Daniel Schmidt: Yes, yes. Or no, you know, I think, you know, there, anybody who comes like you’re, you’re going to have to learn to surrender inside, you’re going to have to face your pain. So you know, you’re going to have to learn to stop this process of craving and aversion. And, you know, that when you’re not reacting, that’s a that’s a painful process for everyone. You know, people go through that they have awakenings and, you know, emotional releases, and they want to leave they want they think this is hell, you know, they take their little strolls through hell, you know, and, and, but I think there are, you know, I see, the value of, if somebody has had previous experiences, I think there is value in being able to speak about what’s going on, there are certain traps certain pitfalls on the path, I think people can end up with concepts in their mind about what meditation is. And, you know, if those concepts aren’t dispelled, they can spend a lot of time just, you know, polishing tiles or with, you know, some one thing that often happens is people will, you know, they get some idea about a nata or no self, they go into almost like, a stupor state, you know, we’re like, a adult state, and there are a lot of a lot of pitfalls on the

Rick Archer: help to help to sort of dispel some of those notions. Yeah,

Daniel Schmidt: yeah, that’s, that’s really, you know, I see as my, my role, you know, at the center is to just share, you know, what, what I’ve learned, and I still constantly learning from people, you know, understanding how this all works. And I feel like I’m still just at the beginning of my, my understanding that it’s a good attitude.

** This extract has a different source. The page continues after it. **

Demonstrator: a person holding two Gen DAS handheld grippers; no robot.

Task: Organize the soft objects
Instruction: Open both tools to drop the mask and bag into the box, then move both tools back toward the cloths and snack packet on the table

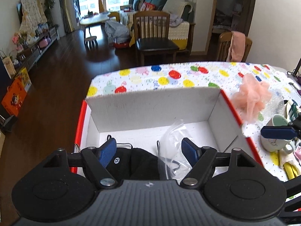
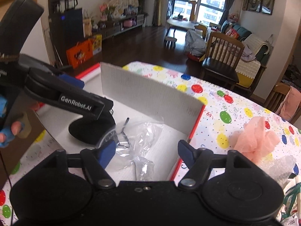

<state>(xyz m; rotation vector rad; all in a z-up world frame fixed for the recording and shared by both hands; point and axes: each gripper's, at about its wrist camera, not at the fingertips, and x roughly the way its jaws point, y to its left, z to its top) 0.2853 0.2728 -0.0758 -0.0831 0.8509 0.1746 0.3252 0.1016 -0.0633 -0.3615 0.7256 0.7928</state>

Rick Archer: I think we should all do that. And people I’m sure aren’t kissing your feet.

Daniel Schmidt: No, and, and, you know, it really, like I try and set up the relationship, as well as I can. This this is one of the things Tonya slaps me with all the time, because people people do come and they think, you know, that I’m something. Yeah, some kind of teacher. And, and, you know, like, to me, I just want to be, I just want to be free, you know, I don’t want to be playing out some teacher archetype. And if I am, I’m not free, if somebody has that, that label on me. You know, they’re not free, and I’m not free. And, you know, I truly see myself more as just, you know, I want to be in more like a friend relationship with someone, you know, just helping them on the spiritual path.

Rick Archer: Yeah, question just came in from someone named Chitra. And California, she asks, meditation lately has been in different forms. If I do choiceless awareness, my mind is raising random thoughts, which I am aware of, and then I feel mantra or one pointedness helps that. Otherwise, I guess just mantra is more helpful than random awareness, or choiceless awareness. What do you recommend for general people to do to make rapid progress?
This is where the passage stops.